Assignment:
Print, in exact form, the lines below from the one containing "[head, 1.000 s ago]" through the one containing "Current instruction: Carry", and omit all others.
*** Block opens ***
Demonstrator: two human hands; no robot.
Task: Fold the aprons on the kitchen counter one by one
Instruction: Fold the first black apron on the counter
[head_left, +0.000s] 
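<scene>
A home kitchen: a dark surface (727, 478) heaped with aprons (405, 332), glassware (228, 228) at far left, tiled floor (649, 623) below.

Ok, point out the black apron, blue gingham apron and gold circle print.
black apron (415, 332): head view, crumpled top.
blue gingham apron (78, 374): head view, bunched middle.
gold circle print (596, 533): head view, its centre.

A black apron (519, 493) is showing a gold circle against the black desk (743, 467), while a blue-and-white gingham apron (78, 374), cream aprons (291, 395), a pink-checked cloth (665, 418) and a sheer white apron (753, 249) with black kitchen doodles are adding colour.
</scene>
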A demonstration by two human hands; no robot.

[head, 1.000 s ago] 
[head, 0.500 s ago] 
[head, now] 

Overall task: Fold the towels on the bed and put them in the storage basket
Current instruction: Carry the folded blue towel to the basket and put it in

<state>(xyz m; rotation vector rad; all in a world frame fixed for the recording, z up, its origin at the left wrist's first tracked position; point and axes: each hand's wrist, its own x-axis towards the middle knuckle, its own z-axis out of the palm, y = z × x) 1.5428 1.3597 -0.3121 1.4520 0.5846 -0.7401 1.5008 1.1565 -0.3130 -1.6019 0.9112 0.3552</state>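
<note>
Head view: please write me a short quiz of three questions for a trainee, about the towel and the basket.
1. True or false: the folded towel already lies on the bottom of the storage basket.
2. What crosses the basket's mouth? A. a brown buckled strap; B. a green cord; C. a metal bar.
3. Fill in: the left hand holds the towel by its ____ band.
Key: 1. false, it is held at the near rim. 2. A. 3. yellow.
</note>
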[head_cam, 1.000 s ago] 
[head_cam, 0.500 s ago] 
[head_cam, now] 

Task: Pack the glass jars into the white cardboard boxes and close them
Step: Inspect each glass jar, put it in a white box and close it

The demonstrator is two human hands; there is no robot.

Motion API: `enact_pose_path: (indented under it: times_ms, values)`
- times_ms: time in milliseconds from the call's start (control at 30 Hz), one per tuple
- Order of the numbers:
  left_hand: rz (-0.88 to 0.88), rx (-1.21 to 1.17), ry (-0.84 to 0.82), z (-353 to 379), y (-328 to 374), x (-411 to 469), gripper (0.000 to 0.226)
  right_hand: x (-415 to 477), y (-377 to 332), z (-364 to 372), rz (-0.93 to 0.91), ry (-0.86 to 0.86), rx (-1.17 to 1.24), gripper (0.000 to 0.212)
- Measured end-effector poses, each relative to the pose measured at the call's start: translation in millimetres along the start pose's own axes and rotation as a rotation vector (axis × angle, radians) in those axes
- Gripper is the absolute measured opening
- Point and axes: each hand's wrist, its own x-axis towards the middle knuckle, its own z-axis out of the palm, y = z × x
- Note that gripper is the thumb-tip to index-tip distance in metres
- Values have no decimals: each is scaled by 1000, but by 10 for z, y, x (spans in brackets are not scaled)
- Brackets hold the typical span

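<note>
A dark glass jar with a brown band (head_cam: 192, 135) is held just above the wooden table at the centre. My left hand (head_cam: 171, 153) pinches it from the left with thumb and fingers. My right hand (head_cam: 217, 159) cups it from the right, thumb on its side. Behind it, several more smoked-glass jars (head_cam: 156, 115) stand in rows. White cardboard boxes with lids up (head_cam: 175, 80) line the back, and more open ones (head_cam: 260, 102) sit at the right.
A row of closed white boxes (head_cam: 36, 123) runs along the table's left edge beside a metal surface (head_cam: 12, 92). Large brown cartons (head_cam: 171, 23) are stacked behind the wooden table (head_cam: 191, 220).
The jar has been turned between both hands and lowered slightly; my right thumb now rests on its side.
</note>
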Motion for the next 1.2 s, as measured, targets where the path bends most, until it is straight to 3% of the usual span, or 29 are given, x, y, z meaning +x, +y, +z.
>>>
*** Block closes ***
Task solution:
[head, 1.000 s ago] 
[head, 0.500 s ago] 
[head, now] 

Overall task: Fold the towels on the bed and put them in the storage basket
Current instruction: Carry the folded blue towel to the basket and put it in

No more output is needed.